Rock Plant Company Wins Court Battle With Nearby Residents

The citizens group CARD, Citizens Association for Responsible Development, says it is considering appealing a court battle it lost on Tuesday.

Judge Jerry Terry ruled in favor of the Conrad-Yelvington gravel plant in the Long Beach Industrial Park. The ruling says he could find no legal errors of law in the proceeding the Harrison County Supervisors followed in allowing the Yelvington plant to locate the industrial park.

Since the plant opened in 1999, citizens have complained about noise, dust, and that the company is heavy industry that shouldn't be in the park.

After fighting the gravel plant in the Long Beach Industrial Park since 1999, the court ruling in Conrad Yelvington's favor is a blow to CARD. The citizens group says the park is the wrong place for the gravel plant.

"The ruling, in my view, simply says the process the supervisors went through to arrive at their decision was lawful," group president Dr. Jeffrey Taylor said. "It doesn't mean the decision was correct or smart. We certainly think it's a perfect example of what we don't want, and how we don't want the Coast to develop."

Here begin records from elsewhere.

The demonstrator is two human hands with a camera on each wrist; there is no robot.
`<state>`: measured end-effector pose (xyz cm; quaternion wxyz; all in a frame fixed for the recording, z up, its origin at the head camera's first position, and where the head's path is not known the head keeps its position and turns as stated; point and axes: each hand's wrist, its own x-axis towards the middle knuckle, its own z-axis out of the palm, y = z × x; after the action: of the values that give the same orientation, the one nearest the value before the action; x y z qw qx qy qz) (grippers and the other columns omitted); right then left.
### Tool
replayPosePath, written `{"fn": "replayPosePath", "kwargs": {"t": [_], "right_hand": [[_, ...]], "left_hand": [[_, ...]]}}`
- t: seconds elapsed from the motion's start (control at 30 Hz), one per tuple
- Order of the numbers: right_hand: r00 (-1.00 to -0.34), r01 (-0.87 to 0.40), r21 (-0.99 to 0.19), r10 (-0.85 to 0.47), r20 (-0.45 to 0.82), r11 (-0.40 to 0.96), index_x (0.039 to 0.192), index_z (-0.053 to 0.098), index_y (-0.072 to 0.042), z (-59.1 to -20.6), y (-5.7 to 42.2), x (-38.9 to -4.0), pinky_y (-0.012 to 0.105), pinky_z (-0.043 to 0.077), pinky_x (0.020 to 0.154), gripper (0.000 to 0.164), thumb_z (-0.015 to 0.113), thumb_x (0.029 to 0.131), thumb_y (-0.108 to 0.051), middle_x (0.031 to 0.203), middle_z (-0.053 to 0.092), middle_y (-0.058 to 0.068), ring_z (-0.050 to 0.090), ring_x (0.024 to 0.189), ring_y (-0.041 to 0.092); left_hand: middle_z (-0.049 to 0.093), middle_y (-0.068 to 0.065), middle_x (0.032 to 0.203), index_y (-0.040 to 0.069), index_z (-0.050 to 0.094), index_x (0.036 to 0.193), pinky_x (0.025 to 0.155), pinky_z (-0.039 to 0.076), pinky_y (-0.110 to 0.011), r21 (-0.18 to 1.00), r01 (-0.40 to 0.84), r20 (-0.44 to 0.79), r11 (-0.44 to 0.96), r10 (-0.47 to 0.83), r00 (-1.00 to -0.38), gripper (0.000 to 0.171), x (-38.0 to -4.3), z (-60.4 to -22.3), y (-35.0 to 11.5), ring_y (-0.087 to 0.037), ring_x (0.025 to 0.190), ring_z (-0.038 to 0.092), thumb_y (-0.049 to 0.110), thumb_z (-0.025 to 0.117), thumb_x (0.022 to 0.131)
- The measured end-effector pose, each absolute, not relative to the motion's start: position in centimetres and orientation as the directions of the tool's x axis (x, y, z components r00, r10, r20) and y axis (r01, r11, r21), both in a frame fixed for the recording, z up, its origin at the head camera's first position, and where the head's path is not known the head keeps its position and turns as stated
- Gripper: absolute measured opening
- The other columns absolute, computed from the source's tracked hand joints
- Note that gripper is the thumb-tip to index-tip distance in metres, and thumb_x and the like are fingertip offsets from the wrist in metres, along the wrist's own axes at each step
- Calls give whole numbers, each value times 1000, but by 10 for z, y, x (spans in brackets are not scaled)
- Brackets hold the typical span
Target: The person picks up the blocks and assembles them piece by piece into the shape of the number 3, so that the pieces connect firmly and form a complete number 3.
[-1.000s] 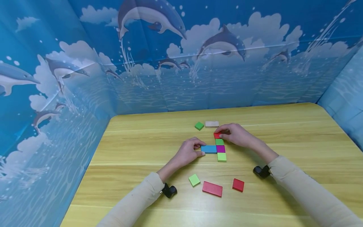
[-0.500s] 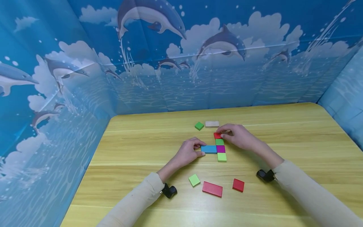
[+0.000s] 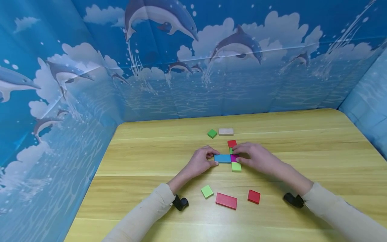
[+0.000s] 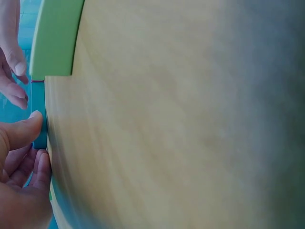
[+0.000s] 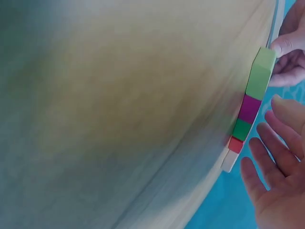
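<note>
By the L hand (image 3: 197, 162), w/ grip in a pinch, the L end of the blue block (image 3: 223, 159) is held on the surface (image 3: 145, 144). A loose lime sq. (image 3: 207, 191) is seen nearer; a loose green sq. (image 3: 212, 133) & pale block (image 3: 226, 132) are seen beyond, a long red block (image 3: 226, 201) in front. Blue's R end is butted against a purple tile (image 3: 234, 158), flanked by a green tile (image 3: 231, 151), then a red tile (image 3: 231, 143) beyond, & a lime tile (image 3: 236, 167) nearer. A red sq. (image 3: 254, 197) is placed nearer R. Purple & green are partly hidden by the R hand (image 3: 257, 157), fingers extended, nothing gripped; contact can't be told.
</note>
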<state>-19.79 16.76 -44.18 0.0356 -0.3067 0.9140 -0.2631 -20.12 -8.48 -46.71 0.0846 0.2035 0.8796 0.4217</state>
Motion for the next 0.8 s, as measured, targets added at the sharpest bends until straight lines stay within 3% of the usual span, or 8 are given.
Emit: {"fn": "replayPosePath", "kwargs": {"t": [0.4, 0.8], "right_hand": [[-809, -549, -467, -581, 89, 693, 118, 72, -9, -446, 165, -192, 52, 47, 97, 32, 76, 88, -18, 128, 63, 9, 57, 120, 33], [-810, -553, -459, -577, 102, 695, 111, 75, -11, -448, 164, -192, 51, 47, 96, 25, 77, 87, -17, 126, 63, 8, 57, 118, 32]], "left_hand": [[63, 3, 105, 8, 73, 112, 83, 48, -19, 777, 279, 17, 565, 423, -906, 27, -201, -468, -85, -9, 93, 57, 9, 77, 86], [63, 4, 106, 8, 73, 112, 84, 49, -19, 795, 255, 11, 551, 408, -913, 27, -201, -469, -84, -10, 94, 57, 9, 77, 86]]}}
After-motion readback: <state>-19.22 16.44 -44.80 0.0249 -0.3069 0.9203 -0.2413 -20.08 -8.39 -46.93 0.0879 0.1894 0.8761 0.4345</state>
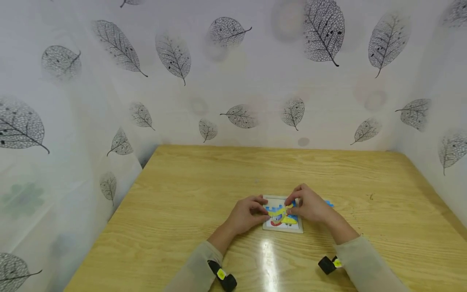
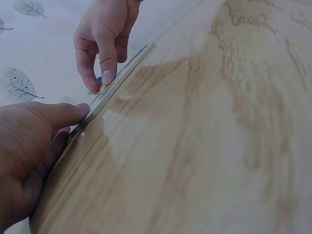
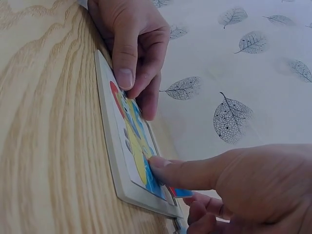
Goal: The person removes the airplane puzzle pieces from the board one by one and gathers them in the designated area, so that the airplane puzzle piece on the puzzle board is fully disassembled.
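Observation:
A square jigsaw puzzle [image 1: 283, 230] with a pale frame lies on the table, its picture a yellow, blue and red airplane. My left hand [image 1: 246, 215] rests at its left side, thumb and fingertips touching the frame and the picture's edge. At the upper right part of the puzzle, my right hand [image 1: 311, 204] pinches a small blue and red puzzle piece [image 3: 181, 192]. Its thumb overlaps the picture in the right wrist view. Fingers partly hide the piece and the upper part of the picture.
Just beyond the right wrist lies another blue piece [image 1: 329, 203]. The wooden table [image 1: 204, 174] meets a leaf-patterned cloth [image 1: 251, 89] at the back and sides. Black wrist straps [image 1: 222, 275] are on both sleeves.

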The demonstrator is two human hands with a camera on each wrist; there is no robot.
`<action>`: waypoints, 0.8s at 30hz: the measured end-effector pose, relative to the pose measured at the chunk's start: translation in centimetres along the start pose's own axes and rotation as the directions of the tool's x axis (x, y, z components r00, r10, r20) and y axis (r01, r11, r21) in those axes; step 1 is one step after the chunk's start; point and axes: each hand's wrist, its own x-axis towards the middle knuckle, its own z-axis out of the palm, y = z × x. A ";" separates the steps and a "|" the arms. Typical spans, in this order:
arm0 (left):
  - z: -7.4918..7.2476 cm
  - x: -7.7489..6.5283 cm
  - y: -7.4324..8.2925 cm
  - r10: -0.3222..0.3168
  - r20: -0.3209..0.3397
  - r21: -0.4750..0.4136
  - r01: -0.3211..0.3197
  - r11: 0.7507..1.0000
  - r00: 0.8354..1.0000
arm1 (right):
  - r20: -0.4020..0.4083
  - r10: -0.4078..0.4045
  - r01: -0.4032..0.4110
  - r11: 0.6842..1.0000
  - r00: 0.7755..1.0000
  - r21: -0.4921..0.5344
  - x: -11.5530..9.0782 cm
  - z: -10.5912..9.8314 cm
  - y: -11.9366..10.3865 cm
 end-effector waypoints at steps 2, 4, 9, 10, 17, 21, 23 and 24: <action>0.0 0.0 0.1 0.002 0.001 -0.007 -0.002 1.000 1.000 | -0.007 -0.011 0.011 1.000 1.000 -0.005 0.1 0.0 0.0; -0.1 -0.1 0.1 0.006 0.000 -0.013 -0.006 1.000 1.000 | -0.009 -0.038 0.038 0.999 0.999 -0.019 0.1 -0.1 0.1; 0.1 0.0 -0.1 0.002 -0.005 -0.007 -0.002 1.000 1.000 | 0.013 -0.041 0.041 0.998 0.999 0.040 0.0 -0.8 0.3; 0.2 0.0 -0.1 -0.003 -0.006 -0.006 0.003 1.000 1.000 | 0.023 -0.031 0.030 0.997 0.999 0.069 0.0 -1.0 0.4; 0.1 -0.1 0.0 -0.012 -0.011 0.005 0.013 1.000 1.000 | 0.091 -0.032 0.003 0.952 0.995 0.305 -0.3 -2.7 1.2; 0.1 0.0 0.0 -0.014 -0.008 0.004 0.014 1.000 1.000 | 0.103 -0.020 -0.016 0.939 0.994 0.343 -0.4 -3.4 1.9; 0.1 0.0 -0.1 -0.019 -0.006 0.005 0.019 1.000 1.000 | 0.109 -0.001 -0.038 0.937 0.994 0.348 -0.5 -3.7 2.4; 0.1 0.0 -0.1 -0.023 -0.005 0.005 0.023 1.000 1.000 | 0.114 0.007 -0.047 0.935 0.993 0.351 -0.5 -3.9 2.6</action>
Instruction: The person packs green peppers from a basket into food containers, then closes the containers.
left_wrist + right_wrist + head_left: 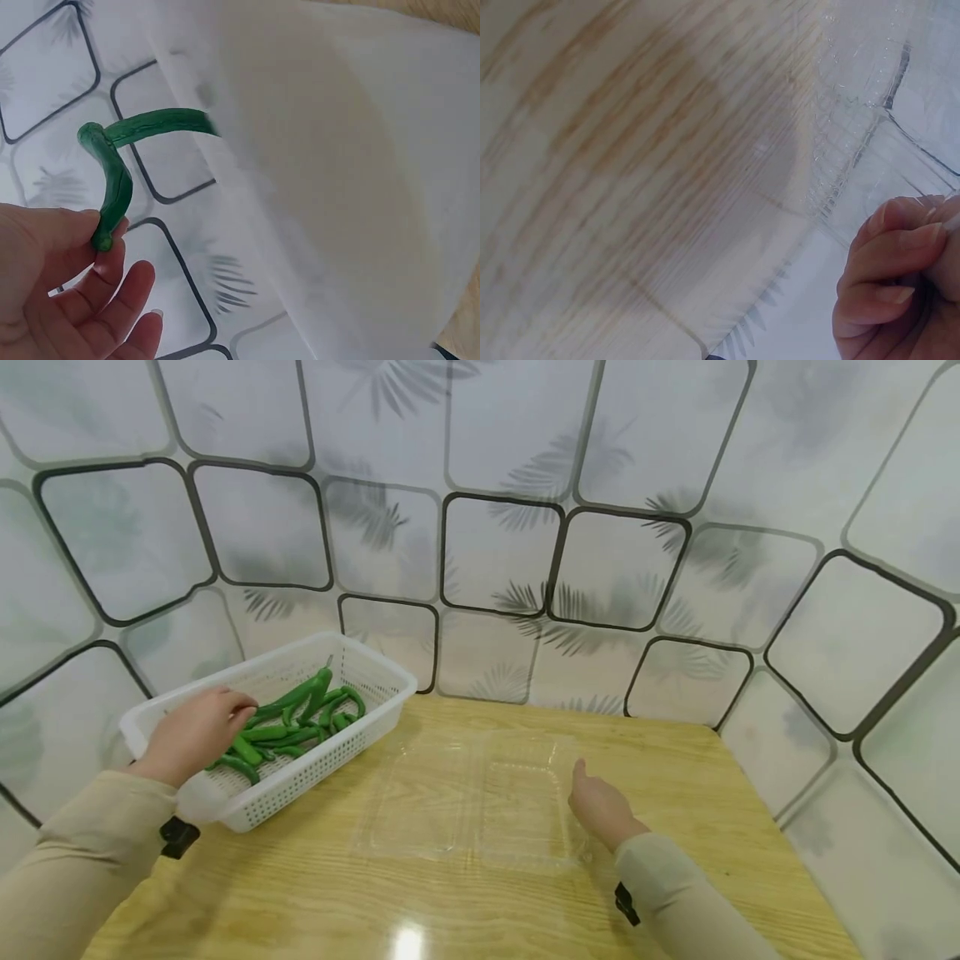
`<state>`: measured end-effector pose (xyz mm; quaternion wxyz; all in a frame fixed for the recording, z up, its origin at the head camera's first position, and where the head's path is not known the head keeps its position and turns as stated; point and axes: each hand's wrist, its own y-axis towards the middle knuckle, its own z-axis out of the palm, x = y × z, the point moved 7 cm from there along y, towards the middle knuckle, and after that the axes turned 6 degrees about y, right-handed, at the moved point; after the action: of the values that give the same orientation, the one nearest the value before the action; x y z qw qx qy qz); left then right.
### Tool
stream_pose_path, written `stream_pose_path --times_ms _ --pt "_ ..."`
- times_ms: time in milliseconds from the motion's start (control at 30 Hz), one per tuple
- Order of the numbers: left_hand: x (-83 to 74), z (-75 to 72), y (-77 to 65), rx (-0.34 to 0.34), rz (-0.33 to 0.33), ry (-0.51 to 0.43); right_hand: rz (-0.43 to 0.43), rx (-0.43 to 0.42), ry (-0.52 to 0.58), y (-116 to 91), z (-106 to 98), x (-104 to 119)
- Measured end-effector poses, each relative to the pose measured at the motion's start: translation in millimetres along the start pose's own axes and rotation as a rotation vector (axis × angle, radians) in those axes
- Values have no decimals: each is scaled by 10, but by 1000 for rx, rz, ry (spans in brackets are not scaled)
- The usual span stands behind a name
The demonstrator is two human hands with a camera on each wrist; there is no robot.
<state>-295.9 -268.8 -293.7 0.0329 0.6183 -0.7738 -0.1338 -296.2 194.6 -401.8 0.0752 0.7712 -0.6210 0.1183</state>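
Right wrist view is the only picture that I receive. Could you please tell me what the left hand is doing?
Observer: The left hand pinches one end of a green pepper.

Operator: Thank you. Are there other peppers?

Observer: Yes, several more green peppers lie in a white basket at the left.

Operator: And the clear container, how does it lie?

Observer: It lies open on the wooden table, its two halves side by side.

On the table [690, 777], the basket [322, 768] — peppers [277, 733] inside — stands left of the container [477, 793].
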Motion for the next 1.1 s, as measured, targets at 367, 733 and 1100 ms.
stream_pose_path --times_ms 367,733,1100 --pt "-372 -62 71 -28 8 -125 40 25 41 14 10 -43" --pt "-760 -104 105 -106 59 -275 46 26 40 24 37 -55" --pt "-1148 78 187 -163 129 -367 17 4 28 8 14 -33"
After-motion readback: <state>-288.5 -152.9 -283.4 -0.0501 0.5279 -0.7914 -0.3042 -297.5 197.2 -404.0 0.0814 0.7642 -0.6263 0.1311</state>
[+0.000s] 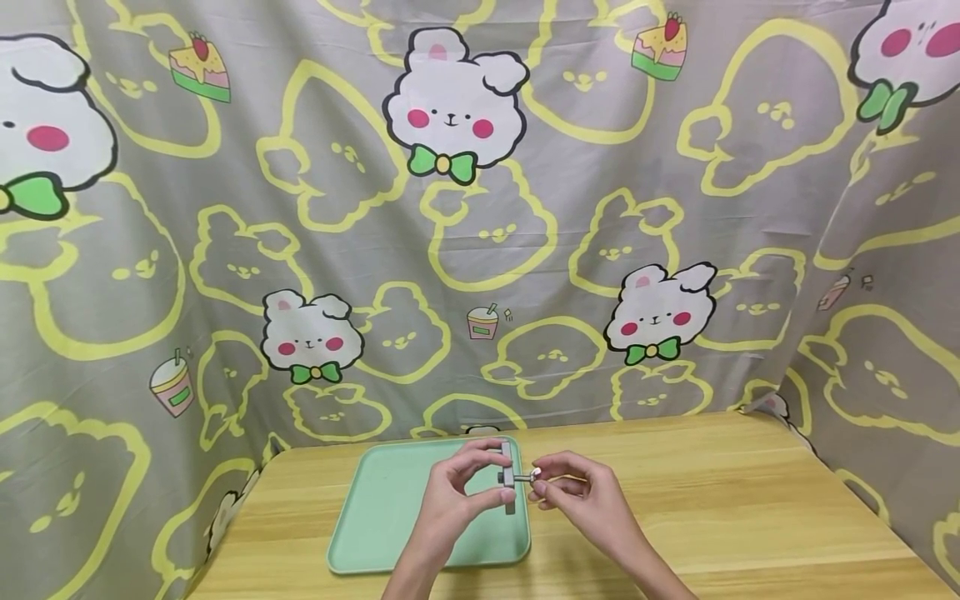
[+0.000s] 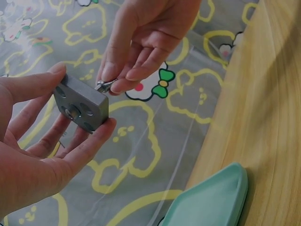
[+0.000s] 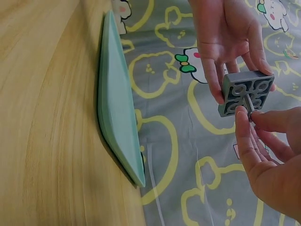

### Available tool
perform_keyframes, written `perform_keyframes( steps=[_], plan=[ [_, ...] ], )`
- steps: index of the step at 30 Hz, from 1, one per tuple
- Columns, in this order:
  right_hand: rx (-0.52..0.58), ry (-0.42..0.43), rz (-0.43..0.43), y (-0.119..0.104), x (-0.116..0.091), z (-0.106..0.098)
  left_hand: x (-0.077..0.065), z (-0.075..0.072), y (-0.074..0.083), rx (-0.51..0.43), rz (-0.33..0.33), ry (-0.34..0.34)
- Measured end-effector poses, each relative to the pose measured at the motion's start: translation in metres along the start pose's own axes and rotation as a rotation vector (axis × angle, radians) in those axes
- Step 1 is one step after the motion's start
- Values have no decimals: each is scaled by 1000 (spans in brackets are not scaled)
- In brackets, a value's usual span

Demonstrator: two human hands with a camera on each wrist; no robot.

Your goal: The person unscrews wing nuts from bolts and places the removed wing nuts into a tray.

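My left hand point(image 1: 456, 493) holds a grey square block point(image 2: 89, 94) by opposite edges, between thumb and fingertips, above the tray's right side. One face of the block has round holes; the other, in the right wrist view, is hollow with ribs and rings. From the middle of that ribbed face sticks a threaded bolt point(image 3: 249, 102), its head end seen on the opposite face. My right hand point(image 1: 588, 493) pinches a small shiny metal piece point(image 2: 105, 86) at the bolt's free end between thumb and index finger. The fingertips partly hide that piece, and I cannot tell its exact kind.
A light green tray point(image 1: 408, 508) with a low raised rim lies on the wood-grain table point(image 1: 720, 500), under and left of the hands. A grey curtain point(image 1: 555, 275) with cartoon bears hangs along the table's back and both sides.
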State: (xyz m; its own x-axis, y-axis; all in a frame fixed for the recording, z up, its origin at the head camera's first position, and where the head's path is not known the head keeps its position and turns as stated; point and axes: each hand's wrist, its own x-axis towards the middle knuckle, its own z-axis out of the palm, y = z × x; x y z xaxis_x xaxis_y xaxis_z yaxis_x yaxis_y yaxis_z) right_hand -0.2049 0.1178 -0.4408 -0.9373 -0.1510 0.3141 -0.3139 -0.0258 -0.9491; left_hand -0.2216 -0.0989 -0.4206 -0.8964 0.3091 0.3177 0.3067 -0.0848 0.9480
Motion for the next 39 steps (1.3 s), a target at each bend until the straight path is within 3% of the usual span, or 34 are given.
perform_keyframes(
  steps=[13,20,25,30,36,39],
  plan=[
    [-35,17,-80,0,0,0,0,-1,0,-7,-9,-6],
    [-79,45,-74,1,0,1,0,-1,-1,-30,-20,-13],
    [-105,42,-162,3,-1,1,0,-2,0,-52,-29,-10],
    [-208,36,-402,8,0,1,0,-4,1,-69,-33,-7],
    [-537,51,-874,13,5,0,0,-5,1,-68,-28,-4],
    [-697,60,-1048,14,7,0,0,-5,1,-67,-28,2]
  ],
)
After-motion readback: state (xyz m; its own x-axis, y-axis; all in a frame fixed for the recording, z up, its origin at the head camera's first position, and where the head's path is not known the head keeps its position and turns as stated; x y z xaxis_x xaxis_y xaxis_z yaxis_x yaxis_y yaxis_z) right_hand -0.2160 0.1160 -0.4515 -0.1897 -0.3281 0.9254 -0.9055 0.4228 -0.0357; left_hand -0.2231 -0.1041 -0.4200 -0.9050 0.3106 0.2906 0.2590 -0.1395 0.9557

The attorney representing the Yelvington plant says the company followed the law when it developed the property.

"If you give the public an opportunity to be heard, which was done, and if the board decides to place restrictions on us to be sure we operate the facility in a manner which they want us to do, to protect the public, which we've agreed to, do then I would have expected to win," attorney Britt Singletary said.

But the citizens attorney says Yelvington has not done everything the supervisors required to make the operation more environmentally and neighborhood friendly.

"They're also looking at addressing some things that weren't specifically in this record, namely the failure of Conrad Yelvington to actually carry out some of the conditions imposed in this order by the board of supervisors," group attorney Reilly Morse said.

"There may be some quibble about a fence line here or there, but we've accomplished everything," Singletary said. "We've done it all. The county has certainly not raised any questions about the burm, the fencing, the landscaping. We've accomplished everything we were required to do."

The Harrison County Development Commission negotiated the deal with Yelvington. Its attorney Harry Allen and the Supervisors Attorney Joe Meadows both praised the court ruling. Both attorneys say it vindicates the commission and the supervisors.